The whole trend started with Scott Feinberg’s kind of funny Brutally Honest Oscar Ballots at the Hollywood Reporter wherein members talk about how they felt about movies and their reactions become content for the churn. Now, though, so many new sites have gotten into the game, from Next Best Picture to Indiewire. Why? Well, clicks of course. Traffic.
Depending on what films they complain about, they will either be celebrated, mocked or condemned. These voters are used as a proxy to prove or disprove a Twitter narrative, like Top Gun Maverick was bad or Cate Blanchett is not a good actress. They used to be more about making fun of out-of-touch Academy voters. I imagine if many of these ballots were complaining about the current frontrunner, Everything, Everywhere All At Once there would waves of outrage on Twitter.
What is sad about it, and probably explains why they’re multiplying, is that so few journalists or even Academy members feel comfortable being honest with how they feel about anything. They are worried they will be attacked. And they have cause to worry because people are vicious online. They’re creepy, punitive, judgmental bullies who don’t think twice about throwing people under the bus.
Look at this tweet about Erick Weber who is talking about Everything, Everywhere winning Best Picture. The comments underneath Max from Quebec’s tweet are as mean as you can imagine, even though Erick is being mostly tongue-in-cheek here and giving a strong opinion, something the majority of Film Twitter users are too afraid to do.
306 “hearts” on this is, well, sad. But it does show you how if you don’t go along with the groupthink online you become a target, which is what Academy members usually are.
https://twitter.com/MaxFromQuebec/status/1633514581925429248
But I wonder about these Chatty Cathys so eager to talk to bloggers and spill their guts. Is it just that they have power and it feels good to be a “special” one for five minute? To quote The King of Comedy, better King for a Day than Schmuck for a Lifetime?
There are too many of them and they aren’t even funny by now, I promise you. Anyone posting them who isn’t Scott Feinberg looks like a copycat.

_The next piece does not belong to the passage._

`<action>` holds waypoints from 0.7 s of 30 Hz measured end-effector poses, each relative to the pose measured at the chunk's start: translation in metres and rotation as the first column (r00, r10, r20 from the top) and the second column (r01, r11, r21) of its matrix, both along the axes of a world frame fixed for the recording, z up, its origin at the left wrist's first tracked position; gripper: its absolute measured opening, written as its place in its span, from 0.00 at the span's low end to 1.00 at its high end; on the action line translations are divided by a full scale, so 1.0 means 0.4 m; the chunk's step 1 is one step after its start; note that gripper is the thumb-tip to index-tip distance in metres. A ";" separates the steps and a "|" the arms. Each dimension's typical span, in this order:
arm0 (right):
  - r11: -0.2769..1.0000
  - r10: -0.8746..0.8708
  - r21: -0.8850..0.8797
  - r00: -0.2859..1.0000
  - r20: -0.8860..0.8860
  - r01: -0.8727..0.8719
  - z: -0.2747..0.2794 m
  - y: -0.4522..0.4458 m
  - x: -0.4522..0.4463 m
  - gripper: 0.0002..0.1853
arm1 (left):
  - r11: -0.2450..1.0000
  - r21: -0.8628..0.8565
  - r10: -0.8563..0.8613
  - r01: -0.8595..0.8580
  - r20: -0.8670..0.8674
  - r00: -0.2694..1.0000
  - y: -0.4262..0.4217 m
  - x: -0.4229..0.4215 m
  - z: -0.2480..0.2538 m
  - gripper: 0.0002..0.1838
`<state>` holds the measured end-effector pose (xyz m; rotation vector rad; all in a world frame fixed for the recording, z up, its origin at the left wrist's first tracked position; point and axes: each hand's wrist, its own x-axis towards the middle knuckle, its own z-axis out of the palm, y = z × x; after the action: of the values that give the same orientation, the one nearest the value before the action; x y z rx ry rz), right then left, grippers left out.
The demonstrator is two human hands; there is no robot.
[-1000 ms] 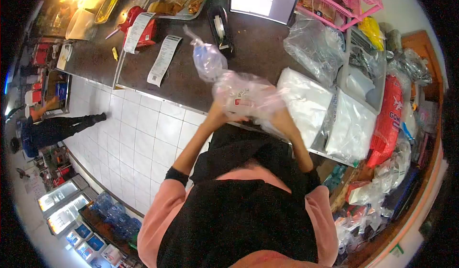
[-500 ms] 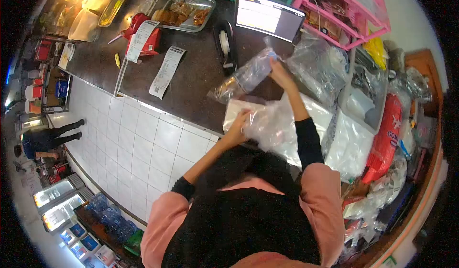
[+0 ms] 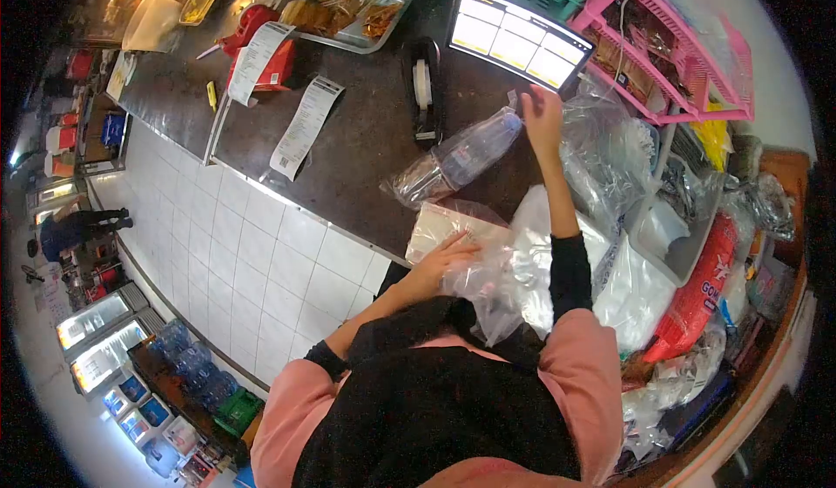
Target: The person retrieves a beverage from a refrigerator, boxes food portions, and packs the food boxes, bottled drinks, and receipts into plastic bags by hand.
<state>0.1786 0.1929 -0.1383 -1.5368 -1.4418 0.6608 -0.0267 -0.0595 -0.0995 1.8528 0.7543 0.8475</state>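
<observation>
My left hand (image 3: 444, 266) lies with fingers stretched across a pale box (image 3: 435, 227), which sits partly inside a clear plastic bag (image 3: 483, 283) at the counter's front edge. Beyond it, a bottle with a blue cap (image 3: 475, 153) lies on its side in a clear bag. Just past the cap end is my right hand (image 3: 544, 118), empty, its fingers apart near the lower edge of a lit tablet (image 3: 518, 40). Whether a fingertip touches the screen I cannot tell.
Two printed receipts (image 3: 306, 128) and a black tape dispenser (image 3: 423, 92) are on the dark counter. A metal food tray (image 3: 374, 35) stands behind. Plastic bags (image 3: 640, 301), a grey bin (image 3: 688, 257) and a pink rack (image 3: 736, 79) crowd the right. Another person (image 3: 65, 231) stands far left.
My right hand has let go of the bagged bottle, now lying on the counter, and moved up toward the tablet. My left hand stays at the box, its fingers now flatter.
</observation>
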 end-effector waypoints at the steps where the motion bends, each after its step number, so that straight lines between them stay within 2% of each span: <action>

They were only good and interesting when he dropped them because he made sure every release was suspenseful. But those days are gone. It has become fully saturated.
I know the competition for eyeballs is fierce and that the Oscars aren’t that exciting this year in terms of predictions but I don’t know. The whole thing seems like a weird trend that took on a life of its own.

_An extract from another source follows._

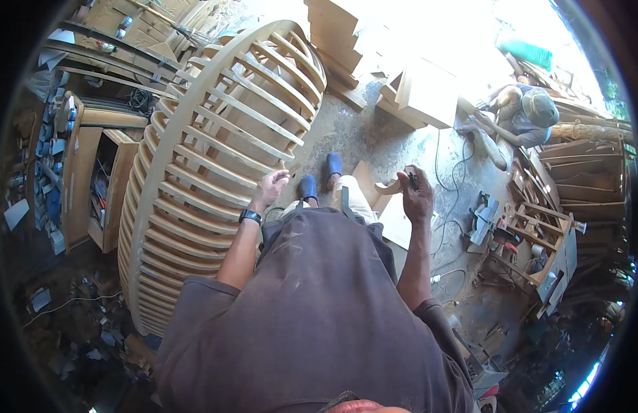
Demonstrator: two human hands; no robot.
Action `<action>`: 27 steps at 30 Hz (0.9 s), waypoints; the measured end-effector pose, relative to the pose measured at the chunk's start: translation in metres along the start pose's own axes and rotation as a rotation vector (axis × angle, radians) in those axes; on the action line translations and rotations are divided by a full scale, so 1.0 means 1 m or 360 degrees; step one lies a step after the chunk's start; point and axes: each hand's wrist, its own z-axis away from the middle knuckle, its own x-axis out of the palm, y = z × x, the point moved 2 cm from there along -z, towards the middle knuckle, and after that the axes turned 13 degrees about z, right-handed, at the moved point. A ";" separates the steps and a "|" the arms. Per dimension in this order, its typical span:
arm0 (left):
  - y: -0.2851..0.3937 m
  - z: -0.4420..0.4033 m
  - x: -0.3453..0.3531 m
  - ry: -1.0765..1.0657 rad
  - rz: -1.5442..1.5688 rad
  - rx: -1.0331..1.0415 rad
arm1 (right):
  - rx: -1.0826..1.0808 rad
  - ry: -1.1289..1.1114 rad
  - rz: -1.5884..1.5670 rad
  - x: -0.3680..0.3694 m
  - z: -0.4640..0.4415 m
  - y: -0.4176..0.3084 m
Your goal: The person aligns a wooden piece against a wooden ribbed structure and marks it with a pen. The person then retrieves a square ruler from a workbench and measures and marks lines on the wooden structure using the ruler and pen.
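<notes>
My left hand (269, 188), with a dark watch on its wrist, is closed beside the ribs of a large curved wooden frame (169, 148). Its fingertips are pinched together; whatever may be between them is too small to make out. My right hand (418, 196) is raised at the other side of my body, its fingers curled round a small black object (412, 180) whose kind I cannot tell. A curved pale wood piece (386, 188) shows right beside those fingers; whether they touch it is unclear.
Another person (522, 113) in a cap sits low at the right. A pale box (423, 93) stands on the floor ahead, with cables (439, 162) near it. A power saw (482, 217) and a wooden stand (539, 241) are at right. A wooden cabinet (112, 186) stands left.
</notes>
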 end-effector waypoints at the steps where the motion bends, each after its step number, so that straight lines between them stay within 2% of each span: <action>1: 0.010 -0.009 0.022 -0.0060 0.0044 0.0094 | -0.0068 -0.0001 0.0049 -0.002 -0.005 -0.008; 2: 0.025 -0.013 0.046 -0.0160 0.0097 0.0164 | -0.0132 -0.0005 0.0100 -0.004 -0.009 -0.015; 3: 0.062 0.006 0.033 -0.0189 0.0050 0.0106 | -0.0075 -0.0113 0.0002 0.015 -0.014 -0.038; 5: 0.098 -0.017 0.080 -0.0407 0.0160 0.0148 | -0.0198 -0.0190 -0.0025 0.010 -0.046 -0.051; 6: 0.121 -0.027 0.101 -0.0400 0.0172 0.0168 | -0.0227 -0.0248 -0.0034 0.005 -0.063 -0.060; 8: 0.163 -0.034 0.129 -0.0503 -0.0032 0.0460 | -0.0339 -0.0319 -0.0083 0.015 -0.088 -0.071; 9: 0.169 -0.043 0.138 -0.0477 -0.0033 0.0470 | -0.0440 -0.0378 -0.0123 0.020 -0.103 -0.077; 11: 0.188 -0.062 0.155 -0.0418 -0.0002 0.0769 | -0.0700 -0.0492 -0.0128 0.029 -0.132 -0.090; 13: 0.198 -0.085 0.164 -0.0337 0.0054 0.0713 | -0.0895 -0.0621 -0.0069 0.037 -0.165 -0.102; 16: 0.230 -0.119 0.172 -0.0182 -0.0130 0.0680 | -0.1054 -0.0832 0.0033 0.034 -0.215 -0.117; 20: 0.245 -0.148 0.175 -0.0078 -0.0069 0.0603 | -0.1199 -0.0957 0.0109 0.033 -0.269 -0.124; 21: 0.247 -0.155 0.175 0.0017 -0.0051 0.0587 | -0.1265 -0.0907 0.0022 0.028 -0.282 -0.132; 23: 0.254 -0.166 0.170 0.0232 -0.0008 0.0586 | -0.1148 -0.0976 -0.0048 0.026 -0.307 -0.144; 24: 0.268 -0.161 0.168 0.0317 -0.0029 0.0416 | -0.1153 -0.0919 -0.0008 0.027 -0.319 -0.148; 25: 0.271 -0.163 0.167 0.0354 -0.0020 0.0446 | -0.1221 -0.0871 -0.0005 0.027 -0.332 -0.151; 27: 0.270 -0.167 0.158 0.0529 0.0482 0.0532 | -0.1228 -0.0880 0.0006 0.032 -0.350 -0.158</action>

The ones I find useful are just ballots revealed, like Clayton Davis has done here. He isn’t the business of embarrassing anyone but is simply offering some analysis on what his take on these ballots are.

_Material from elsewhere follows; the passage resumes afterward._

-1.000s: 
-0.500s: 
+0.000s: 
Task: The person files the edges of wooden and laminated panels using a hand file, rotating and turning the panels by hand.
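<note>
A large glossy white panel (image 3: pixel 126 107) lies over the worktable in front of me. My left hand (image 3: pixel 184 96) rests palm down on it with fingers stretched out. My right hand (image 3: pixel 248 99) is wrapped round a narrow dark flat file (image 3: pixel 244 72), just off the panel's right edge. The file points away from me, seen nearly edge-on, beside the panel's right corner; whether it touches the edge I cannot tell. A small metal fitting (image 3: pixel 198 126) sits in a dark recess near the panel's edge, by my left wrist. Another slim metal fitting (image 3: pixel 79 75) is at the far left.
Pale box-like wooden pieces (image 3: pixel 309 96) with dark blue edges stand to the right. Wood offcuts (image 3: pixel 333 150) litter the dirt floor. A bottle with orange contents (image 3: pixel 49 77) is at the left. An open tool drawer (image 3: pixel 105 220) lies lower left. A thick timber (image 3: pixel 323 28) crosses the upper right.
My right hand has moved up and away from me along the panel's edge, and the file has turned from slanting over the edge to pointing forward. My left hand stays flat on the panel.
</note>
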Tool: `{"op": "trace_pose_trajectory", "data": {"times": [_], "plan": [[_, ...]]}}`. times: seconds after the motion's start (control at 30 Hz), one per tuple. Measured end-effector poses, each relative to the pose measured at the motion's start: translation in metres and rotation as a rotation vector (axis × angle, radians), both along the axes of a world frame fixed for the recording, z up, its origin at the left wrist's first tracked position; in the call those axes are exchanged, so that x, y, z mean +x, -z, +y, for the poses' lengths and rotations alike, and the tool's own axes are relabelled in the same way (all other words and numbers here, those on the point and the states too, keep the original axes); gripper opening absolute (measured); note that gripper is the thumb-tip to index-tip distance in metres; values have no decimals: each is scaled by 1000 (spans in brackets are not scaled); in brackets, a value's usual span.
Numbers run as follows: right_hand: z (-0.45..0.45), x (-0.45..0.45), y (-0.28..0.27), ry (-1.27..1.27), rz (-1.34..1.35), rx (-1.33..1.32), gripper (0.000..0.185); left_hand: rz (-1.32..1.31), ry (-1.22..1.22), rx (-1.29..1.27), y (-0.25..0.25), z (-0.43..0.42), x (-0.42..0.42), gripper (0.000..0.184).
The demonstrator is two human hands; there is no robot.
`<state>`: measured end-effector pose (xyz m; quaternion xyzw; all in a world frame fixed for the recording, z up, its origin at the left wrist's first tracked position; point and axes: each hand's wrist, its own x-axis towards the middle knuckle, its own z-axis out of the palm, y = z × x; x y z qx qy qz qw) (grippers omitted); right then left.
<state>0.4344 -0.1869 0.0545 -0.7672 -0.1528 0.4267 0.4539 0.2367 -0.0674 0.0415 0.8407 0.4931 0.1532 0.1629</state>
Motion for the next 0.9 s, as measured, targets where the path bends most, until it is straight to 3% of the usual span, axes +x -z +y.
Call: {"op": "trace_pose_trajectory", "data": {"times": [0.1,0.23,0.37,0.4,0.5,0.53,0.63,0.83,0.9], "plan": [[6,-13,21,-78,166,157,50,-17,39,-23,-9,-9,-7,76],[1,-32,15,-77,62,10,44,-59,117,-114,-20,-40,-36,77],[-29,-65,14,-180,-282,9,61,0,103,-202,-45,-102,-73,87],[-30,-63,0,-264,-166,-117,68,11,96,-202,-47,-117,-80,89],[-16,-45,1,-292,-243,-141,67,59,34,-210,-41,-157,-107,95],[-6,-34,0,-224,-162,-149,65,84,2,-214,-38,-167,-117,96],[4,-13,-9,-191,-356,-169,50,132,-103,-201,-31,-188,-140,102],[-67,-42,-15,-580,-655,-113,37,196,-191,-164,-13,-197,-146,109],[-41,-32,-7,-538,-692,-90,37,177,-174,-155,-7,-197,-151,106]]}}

There are some interesting insights here but then you get hit with something like this and you feel like you’re in a scene from TAR:
It is, of course, dangerous to get sucked into them because you can convince yourself they mean SOMETHING. They don’t. There are thousands of people who vote on the Oscars.
I’ve been doing this job a long time and I tell you beyond any doubt that no good comes from these ultimately. None of the Academy members, despite their best efforts, come off sounding smart or even competent. You really don’t want to know what most of them think. And it isn’t that they are “too old” in many cases. “Too young” turns out to be a problem too when you have to read zingers like, “Banshees was fine…. you know how, like, there are movies for dads? It’s a dad movie, and it’s a good one. It just didn’t land for me.” Shut up. Take a seat. Learn something.
For those on the fence about Cate Blanchett vs. Michelle Yeoh (I go back and forth myself), you do see a lot of this kind of thing, “but to see what Michelle, a woman who’s so overdue, did in her movie, with the action and the fighting and the emotion? I had to pick Michelle. Tie goes to the person who hasn’t won over the person who already has two.”
Maybe it means something. Maybe it doesn’t. But I’m always slightly suspicious of people who WANT to reveal their choices publicly/anonymously. They are in their own group when it comes to analyzing their tastes and motives.